Task requirements
Transcribe all of the listing below in full.

Collected data
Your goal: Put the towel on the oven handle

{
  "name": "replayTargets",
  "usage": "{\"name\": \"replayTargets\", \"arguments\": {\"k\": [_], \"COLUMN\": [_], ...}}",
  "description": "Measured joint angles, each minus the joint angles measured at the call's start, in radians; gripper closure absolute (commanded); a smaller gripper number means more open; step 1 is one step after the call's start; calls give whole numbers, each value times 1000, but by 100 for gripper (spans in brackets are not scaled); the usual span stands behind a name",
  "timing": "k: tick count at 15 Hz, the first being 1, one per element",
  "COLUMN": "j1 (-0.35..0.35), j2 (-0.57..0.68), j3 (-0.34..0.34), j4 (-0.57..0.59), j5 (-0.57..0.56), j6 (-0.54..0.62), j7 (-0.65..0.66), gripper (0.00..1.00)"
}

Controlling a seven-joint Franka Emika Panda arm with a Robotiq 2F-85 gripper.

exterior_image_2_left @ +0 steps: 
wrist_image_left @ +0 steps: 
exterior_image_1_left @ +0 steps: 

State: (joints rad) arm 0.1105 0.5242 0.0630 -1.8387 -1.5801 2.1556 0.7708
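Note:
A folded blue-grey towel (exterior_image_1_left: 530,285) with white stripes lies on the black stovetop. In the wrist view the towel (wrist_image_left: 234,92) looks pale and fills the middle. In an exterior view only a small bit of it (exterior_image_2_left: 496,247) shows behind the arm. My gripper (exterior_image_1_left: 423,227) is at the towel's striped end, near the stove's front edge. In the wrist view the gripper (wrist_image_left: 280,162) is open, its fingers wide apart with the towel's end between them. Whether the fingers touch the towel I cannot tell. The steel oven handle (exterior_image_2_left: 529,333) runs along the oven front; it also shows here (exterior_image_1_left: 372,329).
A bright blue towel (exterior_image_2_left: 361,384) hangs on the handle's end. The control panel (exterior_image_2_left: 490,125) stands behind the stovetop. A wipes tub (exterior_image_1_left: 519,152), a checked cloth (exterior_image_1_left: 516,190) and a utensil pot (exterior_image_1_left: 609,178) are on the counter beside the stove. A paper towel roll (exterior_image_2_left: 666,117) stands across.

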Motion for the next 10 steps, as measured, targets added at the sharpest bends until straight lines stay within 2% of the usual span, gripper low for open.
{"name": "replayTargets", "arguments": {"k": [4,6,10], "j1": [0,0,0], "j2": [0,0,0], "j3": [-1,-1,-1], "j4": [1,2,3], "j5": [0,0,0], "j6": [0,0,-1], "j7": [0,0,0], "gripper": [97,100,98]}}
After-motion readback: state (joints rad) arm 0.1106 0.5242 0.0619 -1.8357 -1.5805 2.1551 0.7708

Written response
Your goal: Put the towel on the oven handle

{
  "name": "replayTargets",
  "usage": "{\"name\": \"replayTargets\", \"arguments\": {\"k\": [_], \"COLUMN\": [_], ...}}",
  "description": "Measured joint angles, each minus the joint angles measured at the call's start, in radians; gripper closure absolute (commanded); a smaller gripper number means more open; step 1 is one step after the call's start; calls give whole numbers, each value times 1000, but by 100 for gripper (spans in brackets are not scaled); the usual span stands behind a name",
  "timing": "k: tick count at 15 Hz, the first being 1, one per element",
  "COLUMN": "j1 (-0.35..0.35), j2 (-0.57..0.68), j3 (-0.34..0.34), j4 (-0.57..0.59), j5 (-0.57..0.56), j6 (-0.54..0.62), j7 (-0.65..0.66), gripper (0.00..1.00)"
}

Controlling a seven-joint Franka Emika Panda arm with a Robotiq 2F-85 gripper.

exterior_image_2_left @ +0 steps: 
wrist_image_left @ +0 steps: 
exterior_image_1_left @ +0 steps: 

State: (joints rad) arm 0.1105 0.5242 0.0630 -1.8387 -1.5801 2.1556 0.7708
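Note:
A folded blue-grey towel (exterior_image_1_left: 530,285) with white stripes lies on the black stovetop. In the wrist view the towel (wrist_image_left: 234,92) looks pale and fills the middle. In an exterior view only a small bit of it (exterior_image_2_left: 496,247) shows behind the arm. My gripper (exterior_image_1_left: 423,227) is at the towel's striped end, near the stove's front edge. In the wrist view the gripper (wrist_image_left: 280,162) is open, its fingers wide apart with the towel's end between them. Whether the fingers touch the towel I cannot tell. The steel oven handle (exterior_image_2_left: 529,333) runs along the oven front; it also shows here (exterior_image_1_left: 372,329).
A bright blue towel (exterior_image_2_left: 361,384) hangs on the handle's end. The control panel (exterior_image_2_left: 490,125) stands behind the stovetop. A wipes tub (exterior_image_1_left: 519,152), a checked cloth (exterior_image_1_left: 516,190) and a utensil pot (exterior_image_1_left: 609,178) are on the counter beside the stove. A paper towel roll (exterior_image_2_left: 666,117) stands across.
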
Motion for the next 10 steps, as measured, targets added at the sharpest bends until straight lines stay within 2% of the usual span, gripper low for open.
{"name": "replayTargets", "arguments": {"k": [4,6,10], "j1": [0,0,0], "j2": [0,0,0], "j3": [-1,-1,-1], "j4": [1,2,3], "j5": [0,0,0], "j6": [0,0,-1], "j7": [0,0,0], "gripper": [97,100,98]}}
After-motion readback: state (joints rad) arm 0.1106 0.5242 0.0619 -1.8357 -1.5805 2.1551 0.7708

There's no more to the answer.